Five minutes later, right before credits, she burns herself. The room explodes into laughter, and behold; Nera laughs too. Saleh trades barbs, plays into mock outrage for the bit, but internally she’s ecstatic. Her design passes with flying colors.
All that’s left is the punchline. She turns the conversation to what show should follow, nudges believably for an answer when Nera demurs, and—
The screen fades up to white. Text writes in flowery script across the screen:
“Across the glittering field of stars, love will always bring us home!”
The lights come up, and it is time to clean. The crew begins to disperse after one final episode— something far less controversial than the prior two shows, to cleanse the palate— and eventually Saleh and Nera are left alone in the chamber. There are plates, glasses, an empty bottle of wine, all to be cleaned up and placed on a handcart for the short trip to the galley. Dopamine lulls away into a peaceful melancholy, the echoes of the moments before still reverberating in the room. Peace, of a sort.
There’s something Nera wants to say. She keeps almost getting to it, then evading at the last moment. That’s fine, Sal lets her have her time. It’s worth observing this run-up, especially when the woman she’s known so far is so usually determined.

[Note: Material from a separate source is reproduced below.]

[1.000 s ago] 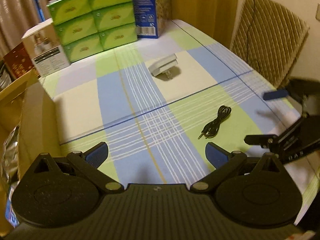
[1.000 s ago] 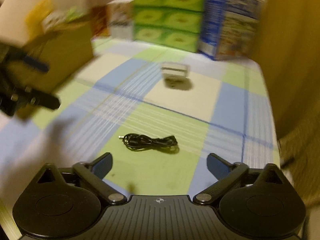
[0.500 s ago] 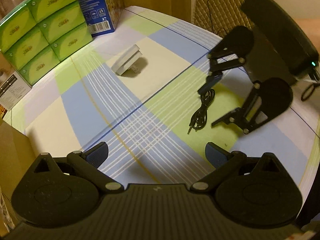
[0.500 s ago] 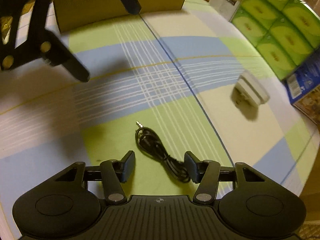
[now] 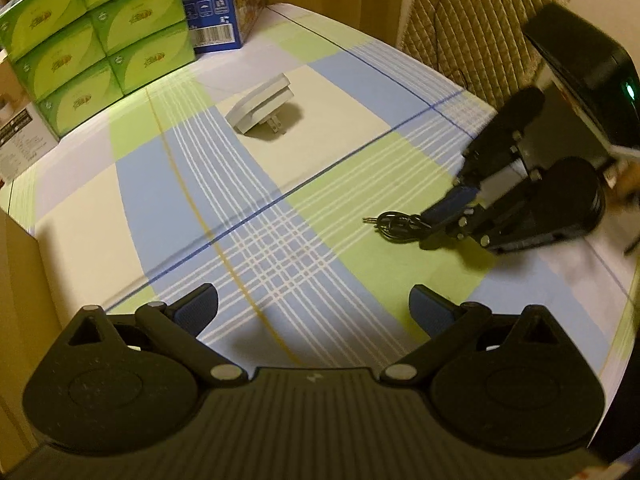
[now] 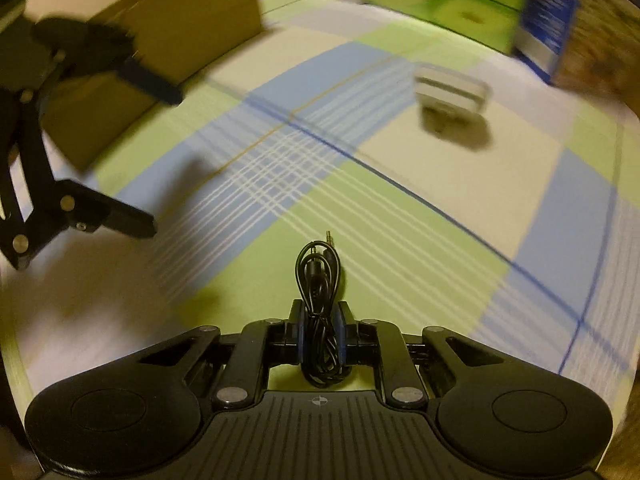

It feels like catching her stumbling over Suldani in the greenhouse. She's wondered, now and again, if those moments were intentional. If Nera, so ready to make a game of things, had placed herself nearer the door in the hopes that her efforts would be noticed.
And then she goes and speaks it now, halting and unfamiliar, and Saleh doesn't know what to think.
“Saleh, I want to say am sorry for awkward. I feel bad. I want to ask you question.”
She straightens up, as if pulled by a cord— visceral emotion twines through her in a knot too messy to name. Consideration, then— “You haven’t been learning that long, right? I’m actually impressed.” She articulates her response a little more than necessary, responding in kind. Effort deserves appreciation, and even more so if this is the bid for vulnerability it feels to be. “Especially with what you’ve had to work with; I hear the translations are pretty awful. Ask away.”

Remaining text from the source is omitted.